What this task involves
For the records that follow, please set down exactly the lines between the one holding "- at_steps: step" and the one holding "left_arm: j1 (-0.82", inclusive, and only those.
****
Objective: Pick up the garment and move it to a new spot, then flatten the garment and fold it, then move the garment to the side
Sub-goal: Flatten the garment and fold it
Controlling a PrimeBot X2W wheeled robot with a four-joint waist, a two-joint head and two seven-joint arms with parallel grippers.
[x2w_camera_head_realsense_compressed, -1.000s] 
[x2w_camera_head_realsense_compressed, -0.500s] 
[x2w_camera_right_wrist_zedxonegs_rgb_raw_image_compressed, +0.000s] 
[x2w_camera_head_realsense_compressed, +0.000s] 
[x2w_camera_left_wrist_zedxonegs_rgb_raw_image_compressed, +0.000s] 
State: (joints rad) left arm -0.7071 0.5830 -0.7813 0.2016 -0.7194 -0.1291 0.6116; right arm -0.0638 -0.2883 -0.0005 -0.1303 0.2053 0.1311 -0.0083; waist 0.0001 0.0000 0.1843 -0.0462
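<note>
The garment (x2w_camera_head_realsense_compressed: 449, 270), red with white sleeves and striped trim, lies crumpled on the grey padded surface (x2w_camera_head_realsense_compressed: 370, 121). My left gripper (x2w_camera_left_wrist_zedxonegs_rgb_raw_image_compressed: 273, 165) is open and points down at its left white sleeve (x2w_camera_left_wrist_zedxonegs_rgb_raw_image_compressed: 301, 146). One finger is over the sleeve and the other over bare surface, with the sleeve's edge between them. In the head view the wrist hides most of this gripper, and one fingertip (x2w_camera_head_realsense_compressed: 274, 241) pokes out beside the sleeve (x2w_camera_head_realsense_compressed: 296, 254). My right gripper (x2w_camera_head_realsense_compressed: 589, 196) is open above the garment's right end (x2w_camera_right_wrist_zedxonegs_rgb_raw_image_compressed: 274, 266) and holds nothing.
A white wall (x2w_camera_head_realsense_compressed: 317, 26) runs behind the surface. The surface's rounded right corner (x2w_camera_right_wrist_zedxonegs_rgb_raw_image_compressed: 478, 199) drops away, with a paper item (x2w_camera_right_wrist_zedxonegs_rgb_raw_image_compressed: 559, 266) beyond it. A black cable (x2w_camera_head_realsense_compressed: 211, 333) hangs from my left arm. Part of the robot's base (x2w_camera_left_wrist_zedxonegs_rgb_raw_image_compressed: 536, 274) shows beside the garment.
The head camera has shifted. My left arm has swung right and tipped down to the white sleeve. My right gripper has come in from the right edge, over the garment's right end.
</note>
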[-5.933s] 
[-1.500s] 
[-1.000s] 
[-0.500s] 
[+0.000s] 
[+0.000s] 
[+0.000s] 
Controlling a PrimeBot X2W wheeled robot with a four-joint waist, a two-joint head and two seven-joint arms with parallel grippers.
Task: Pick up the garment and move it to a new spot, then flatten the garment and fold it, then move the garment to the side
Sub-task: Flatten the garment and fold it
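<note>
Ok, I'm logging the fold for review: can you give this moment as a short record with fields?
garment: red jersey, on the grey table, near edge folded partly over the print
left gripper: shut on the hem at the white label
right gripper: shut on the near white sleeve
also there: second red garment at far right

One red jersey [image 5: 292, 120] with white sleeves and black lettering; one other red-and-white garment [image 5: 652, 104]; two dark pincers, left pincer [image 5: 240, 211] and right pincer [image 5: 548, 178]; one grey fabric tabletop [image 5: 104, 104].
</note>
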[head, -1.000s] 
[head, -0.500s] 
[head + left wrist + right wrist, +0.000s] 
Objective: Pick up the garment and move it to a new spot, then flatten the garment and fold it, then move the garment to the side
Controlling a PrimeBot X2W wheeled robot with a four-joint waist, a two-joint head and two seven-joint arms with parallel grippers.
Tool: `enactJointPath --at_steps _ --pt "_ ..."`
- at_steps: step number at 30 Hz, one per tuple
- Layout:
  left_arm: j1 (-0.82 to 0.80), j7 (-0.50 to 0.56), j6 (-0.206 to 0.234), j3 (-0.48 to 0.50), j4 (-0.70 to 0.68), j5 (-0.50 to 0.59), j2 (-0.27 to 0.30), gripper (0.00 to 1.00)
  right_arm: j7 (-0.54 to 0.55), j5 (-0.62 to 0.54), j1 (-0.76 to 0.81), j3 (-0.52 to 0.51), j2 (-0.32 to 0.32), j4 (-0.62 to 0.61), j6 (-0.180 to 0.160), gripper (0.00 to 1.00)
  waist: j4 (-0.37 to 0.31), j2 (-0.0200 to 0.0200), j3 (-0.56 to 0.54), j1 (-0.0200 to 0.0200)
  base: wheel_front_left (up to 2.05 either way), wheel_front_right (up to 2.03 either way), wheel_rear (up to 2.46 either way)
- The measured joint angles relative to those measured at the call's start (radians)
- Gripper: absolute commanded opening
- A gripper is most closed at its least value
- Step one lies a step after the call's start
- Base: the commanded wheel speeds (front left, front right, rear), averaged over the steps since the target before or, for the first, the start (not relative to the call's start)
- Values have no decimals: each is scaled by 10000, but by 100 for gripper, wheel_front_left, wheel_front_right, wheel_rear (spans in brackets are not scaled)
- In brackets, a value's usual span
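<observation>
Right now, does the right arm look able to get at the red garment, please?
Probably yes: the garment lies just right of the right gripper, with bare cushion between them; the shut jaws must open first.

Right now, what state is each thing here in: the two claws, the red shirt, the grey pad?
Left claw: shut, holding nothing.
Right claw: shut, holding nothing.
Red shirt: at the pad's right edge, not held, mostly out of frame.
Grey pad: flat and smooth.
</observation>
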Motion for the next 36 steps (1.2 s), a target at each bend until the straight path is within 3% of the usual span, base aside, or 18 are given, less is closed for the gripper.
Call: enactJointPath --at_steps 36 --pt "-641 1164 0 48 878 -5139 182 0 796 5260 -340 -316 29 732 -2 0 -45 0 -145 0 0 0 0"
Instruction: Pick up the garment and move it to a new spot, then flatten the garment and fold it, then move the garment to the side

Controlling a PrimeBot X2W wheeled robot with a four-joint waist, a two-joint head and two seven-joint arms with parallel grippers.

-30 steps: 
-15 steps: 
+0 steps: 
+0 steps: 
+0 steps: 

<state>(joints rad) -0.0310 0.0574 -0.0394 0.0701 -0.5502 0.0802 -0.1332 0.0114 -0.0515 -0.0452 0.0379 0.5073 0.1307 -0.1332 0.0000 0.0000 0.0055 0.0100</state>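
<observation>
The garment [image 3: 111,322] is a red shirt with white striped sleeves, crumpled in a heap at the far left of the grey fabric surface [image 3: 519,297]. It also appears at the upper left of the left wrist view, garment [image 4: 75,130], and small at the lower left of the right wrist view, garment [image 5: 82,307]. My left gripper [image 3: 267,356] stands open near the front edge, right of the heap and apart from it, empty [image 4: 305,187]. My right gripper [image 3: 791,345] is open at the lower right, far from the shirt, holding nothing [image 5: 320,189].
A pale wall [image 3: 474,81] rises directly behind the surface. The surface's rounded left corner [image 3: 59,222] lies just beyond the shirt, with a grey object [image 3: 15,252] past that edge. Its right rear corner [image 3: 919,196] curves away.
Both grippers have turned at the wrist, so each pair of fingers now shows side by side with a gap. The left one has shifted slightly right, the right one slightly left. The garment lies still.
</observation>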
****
Answer space
- at_steps: step number at 30 Hz, one per tuple
- Layout:
  left_arm: j1 (-0.82 to 0.80), j7 (-0.50 to 0.56), j6 (-0.206 to 0.234), j3 (-0.48 to 0.50), j4 (-0.70 to 0.68), j5 (-0.50 to 0.59), j2 (-0.27 to 0.30), gripper (0.00 to 1.00)

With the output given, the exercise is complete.